Pretende incorporar el gobierno una premisa o precondición para quienes lo critican, analizan o descalifican; la intención es demeritar los argumentos o datos de quienes lo hacen así, bajo la idea de que carecen de calidad moral., han estado implicados en conductas o hechos que son objeto de repudio, por lo que son incompetentes para hacerlo.

La lógica implícita en ese silogismo es que no todos pueden tener mérito o capacidad efectiva para opinar; así, los argumentos esgrimidos carecen de valides por sí mismos -sin importar la contundencia o fuerza que tengan-, pues lo que está a debate es la solvencia de quien se atreve a manifestar su punto de vista. Se juzga a quien comete la impertinencia de juzgar de forma crítica. Se juzga al juzgador; se elude la fiscalización y la que se realiza de manera oficial se ve colonizada.

Entonces, la libertad de opinión, cuando se ejerce en sentido analítico para examinar y descalificar a las autoridades o se dirige a contravenir al discurso oficial, queda condicionada; es sometida a restricción por la vía de demeritar a quienes la emiten; de esa forma, lo importante no es lo que se dice y los datos que se aportan, sino la personalidad, los méritos o deméritos personales de quienes lo hacen.

Se instituye un tribunal moral que sentencia a las personas que denuestan al gobierno; se les permite elevar su voz, pero se les degrada; se les aplica una especie de mordaza a través de un ejercicio de intimidación que los amenaza con hurgar sucesos de su vida que puedan ser controvertibles, por medio de difundirlos con la fuerza que detenta el jefe de Estado.

Ocurre un traslado pernicioso en el debate, pues no se discuten ideas y argumentos; lo que se examina es a las personas. Así, nadie que pueda tener antecedentes por haber cometido faltas de carácter administrativo, fiscal, penal o de ser cuestionado por asuntos éticos, puede emitir una opinión que tenga peso y trascendencia.

La fuerza del Estado se aplica como capacidad de intimidación y denostación hacia los críticos, de modo que éstos quedan reducidos a una condición de disidentes que merecen ser objeto de hostilidad, intimidación y persecución.

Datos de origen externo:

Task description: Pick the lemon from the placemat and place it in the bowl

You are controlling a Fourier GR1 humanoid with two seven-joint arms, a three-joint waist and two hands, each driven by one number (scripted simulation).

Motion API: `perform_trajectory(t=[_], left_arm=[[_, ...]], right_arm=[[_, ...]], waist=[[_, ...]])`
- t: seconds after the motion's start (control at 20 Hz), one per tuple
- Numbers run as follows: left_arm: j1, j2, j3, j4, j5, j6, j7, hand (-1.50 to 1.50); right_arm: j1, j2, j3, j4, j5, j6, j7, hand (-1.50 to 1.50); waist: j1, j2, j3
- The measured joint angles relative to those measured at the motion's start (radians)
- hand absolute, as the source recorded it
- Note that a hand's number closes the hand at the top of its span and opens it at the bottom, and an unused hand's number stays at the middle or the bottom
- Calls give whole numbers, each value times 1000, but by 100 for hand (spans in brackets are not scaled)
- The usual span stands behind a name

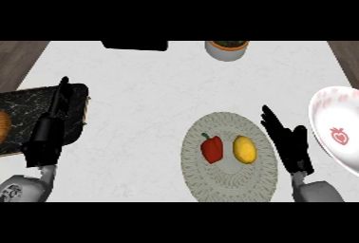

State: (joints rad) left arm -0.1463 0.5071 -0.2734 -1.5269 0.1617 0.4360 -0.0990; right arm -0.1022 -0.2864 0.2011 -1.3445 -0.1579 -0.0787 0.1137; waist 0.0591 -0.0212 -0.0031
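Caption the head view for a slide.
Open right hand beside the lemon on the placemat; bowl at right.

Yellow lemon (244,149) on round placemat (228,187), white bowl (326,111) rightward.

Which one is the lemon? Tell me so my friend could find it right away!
Find the round grey placemat near the front of the white counter, just left of the robot's right hand. Two things lie on it side by side. The lemon is the yellow oval on the right; its neighbour is a red bell pepper with a green stem.
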Motion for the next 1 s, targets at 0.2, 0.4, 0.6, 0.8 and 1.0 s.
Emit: perform_trajectory(t=[0.2, 0.4, 0.6, 0.8, 1.0], left_arm=[[-14, 10, 64, -6, 52, -29, -10, 0], [-44, -2, 102, -4, 108, -51, -1, 0], [-48, 10, 159, 1, 172, -90, 10, 0], [-41, 20, 203, 10, 211, -134, 6, 0], [-36, 20, 227, 20, 218, -153, -5, 0]], right_arm=[[-80, 92, 84, -76, -13, 60, -45, -150], [-198, 109, 169, -159, 106, 55, -110, -150], [-151, 162, 239, -230, 311, -145, -222, -150], [-38, 162, 365, -348, 492, -255, -248, -150], [20, 87, 426, -488, 667, -264, -119, -150]], waist=[[-17, 12, 2], [-26, 2, -4], [-55, 6, -1], [-67, 11, 1], [-75, 12, 1]])
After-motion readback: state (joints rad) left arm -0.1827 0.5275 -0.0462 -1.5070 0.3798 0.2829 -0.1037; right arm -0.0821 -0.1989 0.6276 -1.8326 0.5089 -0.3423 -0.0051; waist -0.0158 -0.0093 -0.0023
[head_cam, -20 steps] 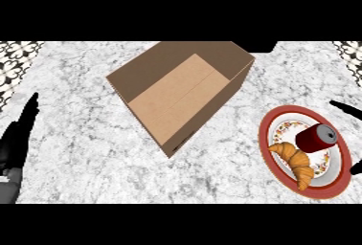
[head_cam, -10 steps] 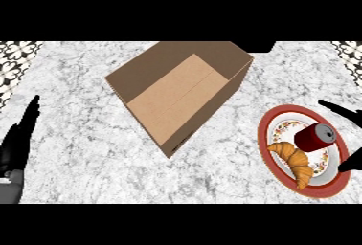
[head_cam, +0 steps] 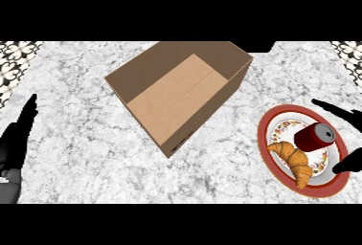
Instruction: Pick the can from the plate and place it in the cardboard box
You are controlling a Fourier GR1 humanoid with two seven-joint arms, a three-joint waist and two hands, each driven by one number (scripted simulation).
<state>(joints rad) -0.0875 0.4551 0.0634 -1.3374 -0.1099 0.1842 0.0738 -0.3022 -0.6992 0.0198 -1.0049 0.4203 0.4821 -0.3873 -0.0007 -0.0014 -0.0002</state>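
Kitchen setting: white-grey marble counter [head_cam: 84, 177] filling the frame; patterned black-and-white tiling [head_cam: 17, 52] at upper corners; red-rimmed floral plate [head_cam: 272, 153] with croissant [head_cam: 293, 158] at right.

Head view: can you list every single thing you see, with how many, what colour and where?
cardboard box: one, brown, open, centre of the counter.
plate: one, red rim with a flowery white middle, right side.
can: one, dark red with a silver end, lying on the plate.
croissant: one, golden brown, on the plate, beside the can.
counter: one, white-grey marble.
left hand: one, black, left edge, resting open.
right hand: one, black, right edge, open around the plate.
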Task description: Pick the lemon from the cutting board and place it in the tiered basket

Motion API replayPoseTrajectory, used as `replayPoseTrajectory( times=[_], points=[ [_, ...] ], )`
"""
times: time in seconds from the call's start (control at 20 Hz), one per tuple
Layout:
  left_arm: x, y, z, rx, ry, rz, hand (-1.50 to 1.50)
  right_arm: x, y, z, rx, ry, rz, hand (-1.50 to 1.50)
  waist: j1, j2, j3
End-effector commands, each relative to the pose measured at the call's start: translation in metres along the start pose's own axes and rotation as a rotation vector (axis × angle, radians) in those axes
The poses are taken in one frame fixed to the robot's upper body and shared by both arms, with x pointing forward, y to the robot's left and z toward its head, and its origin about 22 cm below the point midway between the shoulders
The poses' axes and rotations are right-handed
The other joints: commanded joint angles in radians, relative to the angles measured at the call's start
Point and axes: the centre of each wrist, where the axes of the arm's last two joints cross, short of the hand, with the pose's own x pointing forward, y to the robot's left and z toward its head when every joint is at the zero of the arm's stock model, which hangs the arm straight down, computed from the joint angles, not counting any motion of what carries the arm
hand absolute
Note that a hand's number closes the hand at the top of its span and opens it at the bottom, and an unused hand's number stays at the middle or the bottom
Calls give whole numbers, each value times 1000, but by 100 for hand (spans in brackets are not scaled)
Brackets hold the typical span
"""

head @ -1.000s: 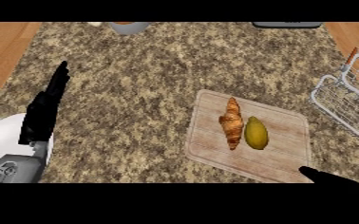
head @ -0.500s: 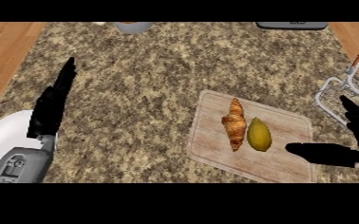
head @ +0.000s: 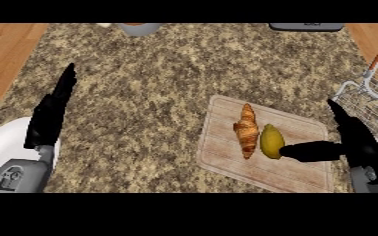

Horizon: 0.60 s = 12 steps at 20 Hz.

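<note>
Two black hands showed at the frame's lower edges. At the lower left, the left hand rested open, fingers straight and pointing up, well apart from everything the task concerned. Right of centre lay the pale wooden cutting board, set at a slant on the speckled granite counter. On it sat a golden-brown croissant and, just beside it to the right, the yellow oval lemon, its long axis running roughly up and down the frame, parallel to the croissant. From the lower right, the right hand came in with its fingers spread apart: the thumb reached leftward, its tip at or touching the lemon's lower right side, while the other fingers pointed up the frame and stood clear of the fruit. Nothing was clasped yet. The lemon therefore lay to the left of the fingers, and the right hand was much the nearer one. The wire tiered basket showed at the right edge, above that hand.
</note>
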Motion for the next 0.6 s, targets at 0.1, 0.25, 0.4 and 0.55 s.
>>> replayPoseTrajectory(
  times=[0.1,0.25,0.4,0.55],
  points=[
    [6,-3,6,-2,-5,-8,0,11,20,8,32,205,47,-150,-11,-5,0],
    [-4,2,8,15,5,-6,0,11,25,4,31,214,78,-150,-12,-4,0],
    [-2,15,-3,5,24,4,0,18,30,6,5,186,124,-150,-16,-3,0],
    [0,11,2,9,10,5,0,18,44,-8,-42,212,167,-150,-5,-1,0]
  ],
)
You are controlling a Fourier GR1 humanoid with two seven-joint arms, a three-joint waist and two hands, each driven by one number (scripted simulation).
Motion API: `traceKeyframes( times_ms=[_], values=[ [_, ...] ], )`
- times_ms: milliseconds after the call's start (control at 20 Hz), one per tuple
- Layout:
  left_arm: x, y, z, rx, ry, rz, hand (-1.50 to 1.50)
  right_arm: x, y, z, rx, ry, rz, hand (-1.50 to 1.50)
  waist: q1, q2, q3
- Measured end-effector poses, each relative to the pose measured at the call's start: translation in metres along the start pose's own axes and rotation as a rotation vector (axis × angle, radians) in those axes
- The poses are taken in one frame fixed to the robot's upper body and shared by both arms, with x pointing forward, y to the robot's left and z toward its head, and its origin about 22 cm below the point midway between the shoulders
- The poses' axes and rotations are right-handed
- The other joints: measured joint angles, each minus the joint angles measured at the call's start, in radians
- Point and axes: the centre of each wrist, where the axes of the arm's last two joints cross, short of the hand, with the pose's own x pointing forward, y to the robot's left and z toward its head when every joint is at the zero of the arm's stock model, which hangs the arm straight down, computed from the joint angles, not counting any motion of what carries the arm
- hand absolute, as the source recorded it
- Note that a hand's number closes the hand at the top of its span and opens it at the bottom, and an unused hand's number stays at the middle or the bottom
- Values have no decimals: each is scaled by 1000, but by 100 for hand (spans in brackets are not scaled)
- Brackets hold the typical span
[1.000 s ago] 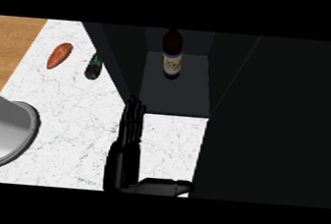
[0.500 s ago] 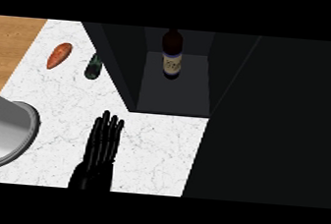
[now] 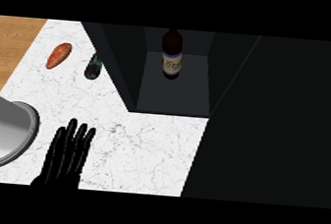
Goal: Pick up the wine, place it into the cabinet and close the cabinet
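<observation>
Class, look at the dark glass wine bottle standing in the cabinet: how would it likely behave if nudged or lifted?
The dark glass wine bottle with a pale label stands upright, tall on a narrow base, so a sideways nudge would probably tip it. Its round body would likely roll once down. If it is glass, as it looks, it may be smooth to grip and breakable.

I see even, bright light on white counter (image 3: pixel 144 147); no glare, no hard shadows. Cabinet (image 3: pixel 174 92) interior dim, wine bottle (image 3: pixel 172 55) label still readable as pale patch. Right side near black, detail lost. Left hand (image 3: pixel 64 158) pure black silhouette.
</observation>
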Motion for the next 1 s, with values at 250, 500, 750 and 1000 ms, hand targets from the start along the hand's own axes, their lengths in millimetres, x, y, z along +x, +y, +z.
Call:
traceKeyframes(
  times_ms=[250,500,750,1000],
  values=[
    [14,24,1,11,-10,-11,-150,-6,16,2,71,67,-93,150,1,-1,0],
    [28,51,-4,44,-36,-17,-150,-5,36,3,173,102,-154,150,2,-2,-1],
    [40,78,-7,71,-48,-25,-150,0,56,2,314,80,-151,150,3,-2,-1],
    [53,99,-8,83,-49,-40,-150,6,75,2,341,82,-169,150,2,-4,-2]
  ],
)
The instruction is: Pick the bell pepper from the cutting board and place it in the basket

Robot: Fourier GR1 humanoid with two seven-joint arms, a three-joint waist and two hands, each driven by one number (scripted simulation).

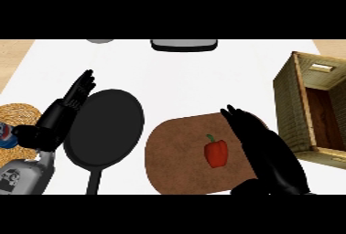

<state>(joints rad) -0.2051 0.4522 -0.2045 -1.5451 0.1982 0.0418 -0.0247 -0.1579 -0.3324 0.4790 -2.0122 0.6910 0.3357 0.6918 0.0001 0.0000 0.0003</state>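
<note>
Two hands show in the head view, both coming up from the lower edge over the white bench [202, 77]; the right hand [270, 160] lies over the right part of the brown cutting board [179, 155], its fingers [240, 119] straight and close together, pointing up and slightly left, curled round nothing; the red bell pepper [216, 153] lies on the board just to the left of those fingers, green stem pointing away from the robot, with a narrow strip of board showing between pepper and hand, so the two look apart; the woven basket [290, 105] stands to the right of the right fingers, near them, its open inside dark brown and its right part cut off by the view's edge.

On the other side, the left hand [64, 114] rests open, its fingers [82, 87] straight and together, pointing up and a little right; just right of these fingers lies a black frying pan [105, 128], its handle running toward the lower edge; left of the left hand sits a round straw mat [17, 114] partly out of view, with a small blue and red object [5, 135] on it, too cut off to name; well beyond both sets of fingertips, at the bench's far edge, a grey tray-like thing [184, 44] and a grey rounded object [100, 40] are partly visible.
</note>
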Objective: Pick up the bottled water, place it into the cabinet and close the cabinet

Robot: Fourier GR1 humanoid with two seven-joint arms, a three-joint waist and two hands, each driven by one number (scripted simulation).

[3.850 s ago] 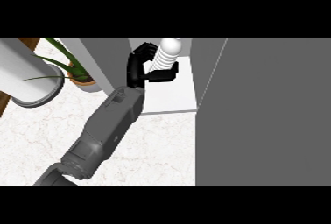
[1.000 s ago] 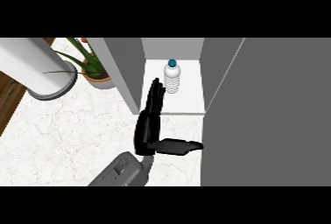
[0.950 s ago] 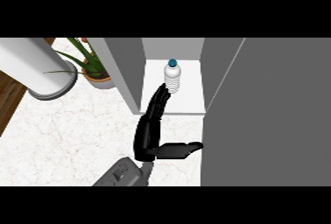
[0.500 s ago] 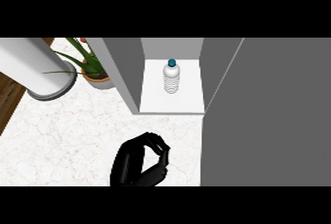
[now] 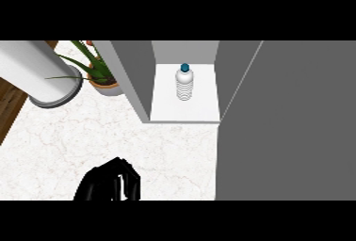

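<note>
The bottled water (image 5: pixel 184 83), clear and ribbed with a blue cap, stands upright on the white shelf (image 5: pixel 184 110) inside the open cabinet, towards its back, with nothing touching it. My left hand (image 5: pixel 110 182) is low over the marble counter at the view's bottom edge, well short of the cabinet. Its fingers are curled in and hold nothing. The cabinet's grey door (image 5: pixel 292 122) stands open at the right, filling that side of the view. My right hand does not show.
A potted green plant (image 5: pixel 97 75) stands just left of the cabinet's grey side wall (image 5: pixel 132 75). A large white cylinder (image 5: pixel 38 75) lies at the far left. The white marble counter (image 5: pixel 104 136) stretches in front of the cabinet.
My left hand let go of the bottle on the shelf and drew back out of the cabinet to the counter's near edge, its fingers curling in. The bottle stays upright.
</note>
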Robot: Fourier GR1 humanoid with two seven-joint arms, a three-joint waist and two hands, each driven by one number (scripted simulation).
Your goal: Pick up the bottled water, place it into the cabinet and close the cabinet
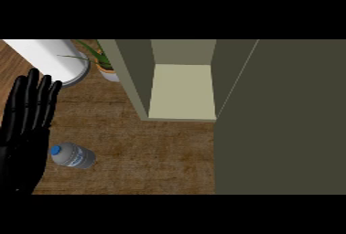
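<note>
The water bottle [72,156] stands on the wooden counter at the lower left, clear with a blue cap. Just left of it my left hand [25,128] is held flat with straight fingers pointing up, apart from the bottle. The olive cabinet [132,77] stands open at the top middle, showing a pale shelf [182,91] inside. Its open door [280,119] fills the right side of the view. My right hand does not show.
A white cylinder [57,57] lies at the top left of the counter. A potted plant [103,61] stands between it and the cabinet's left wall. Bare wood [148,155] stretches from the bottle to the door.
</note>
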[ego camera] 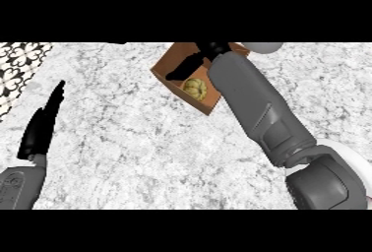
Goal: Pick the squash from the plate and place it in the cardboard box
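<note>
- Squash (pixel 194 88): small, knobbly, yellow-green with paler lobes; it lies inside the cardboard box (pixel 207 104), toward the near wall, partly shaded by the hand above
- Cardboard box: brown, open-topped, set at an angle on the counter so one corner points toward the near edge; inner walls a warmer orange-brown
- Right hand (pixel 190 63): black, reaching over the box from the right forearm that crosses the view diagonally; fingers stretched out over the box opening, not wrapped round anything, squash lying free below them
- Left hand (pixel 42 123): black, at the left edge, fingers straight and pointing up, slack, holding nothing; well apart from the box
- Plate (pixel 347 156): only a white curved sliver shows at the right, behind the right elbow; most of it hidden by the arm
- Counter (pixel 131 138): pale grey-white mottled stone, runs across the whole view
- Far left corner: a patch of black-and-white patterned tiling (pixel 18 64) bordering the counter
- A pale rounded shape at the top edge behind the box, too cut off to identify
- Writing or labels: none legible on box or arms
</note>
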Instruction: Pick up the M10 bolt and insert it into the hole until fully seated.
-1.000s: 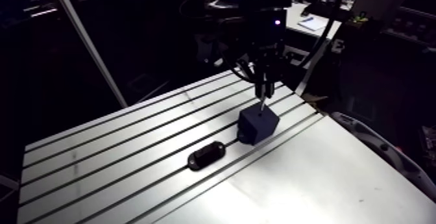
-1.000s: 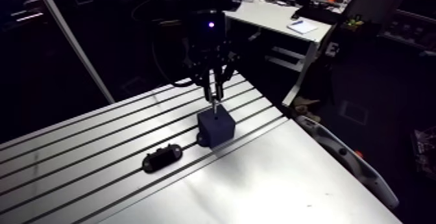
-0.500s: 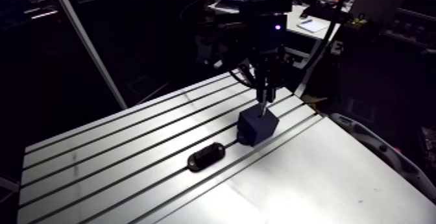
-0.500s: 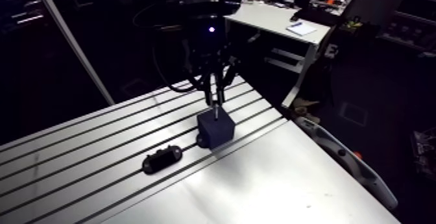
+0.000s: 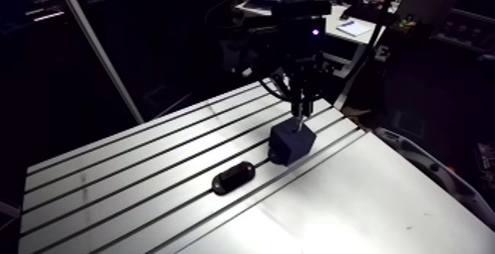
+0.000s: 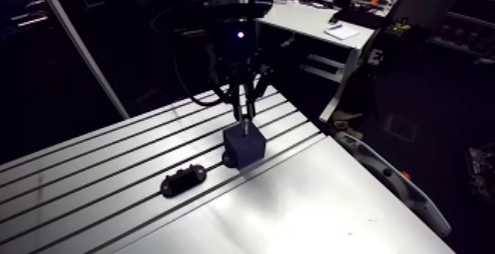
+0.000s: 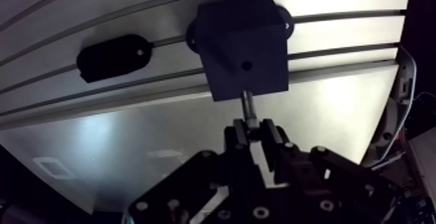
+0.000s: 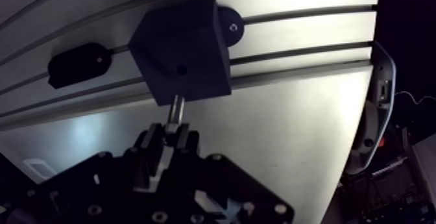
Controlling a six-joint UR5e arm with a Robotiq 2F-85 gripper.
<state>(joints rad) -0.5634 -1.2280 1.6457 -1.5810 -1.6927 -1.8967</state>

Si el Estado del liberalismo decimonónico era un Estado policía; el del gobierno actual es un Estado policiaco que hace uso de archivos, de información, de carpetas de investigación para darlas a conocer cuando se trata de poner en entredicho a personajes que toman distancia del gobierno y que cuestionan sus actos.

Un Estado policíaco que muestra gran eficiencia para disminuir e intimidar a quienes no se le alinean porque, al hacerlo, adquieren el carácter de adversarios sujetos a ser combatidos, pues se oponen a lo que se considera la verdad a defender; la causa a sostener tiene una dimensión fundamental y quienes difieren deben ser exhibidos por su ligereza, merecen ser difamados; ellos y ellas son, sin lugar a dudas, personas sin méritos, con intereses personales asociados al enriquecimiento, la corrupción, los abusos y los privilegios.

Se combate a los críticos por que en el fondo es un asunto de bandos. Se está del lado legítimo o en el ilegítimo; no puede haber mejor razón y más causa que la colocada del lado del gobierno; quienes no están en esa línea se encuentran en el lugar equivocado y deben ser desenmascarados de la manera más contundente y amplia; para eso está el Estado policíaco. La idea es evitar el análisis y las revisiones que tengan respaldo documental y gocen de datos duros; pues, de existir, son relativizados y desdeñados.

Ninguna visión distinta a la oficial puede tener razón, aunque la tenga; el control del escenario para emitir la información oficial no tolera márgenes de autonomía o de matices distintos; para eso se tiende a descalificar las fuentes de información que resultan autónomas. En efecto, las autonomías son aviesas, hasta perversas e inútiles, sumamente onerosas, de modo que deben ser eliminadas sus organismos y estructuras.

Se debe evitar la información que emplea la disidencia; por eso es necesario reservar la mayor circulación posible respecto de los actos del gobierno y, hasta donde es posible, evitar proporcionar documentos y registros que permitan la ponderación y evaluación de los programas oficiales.

Para criticar al gobierno se requiere salvoconducto.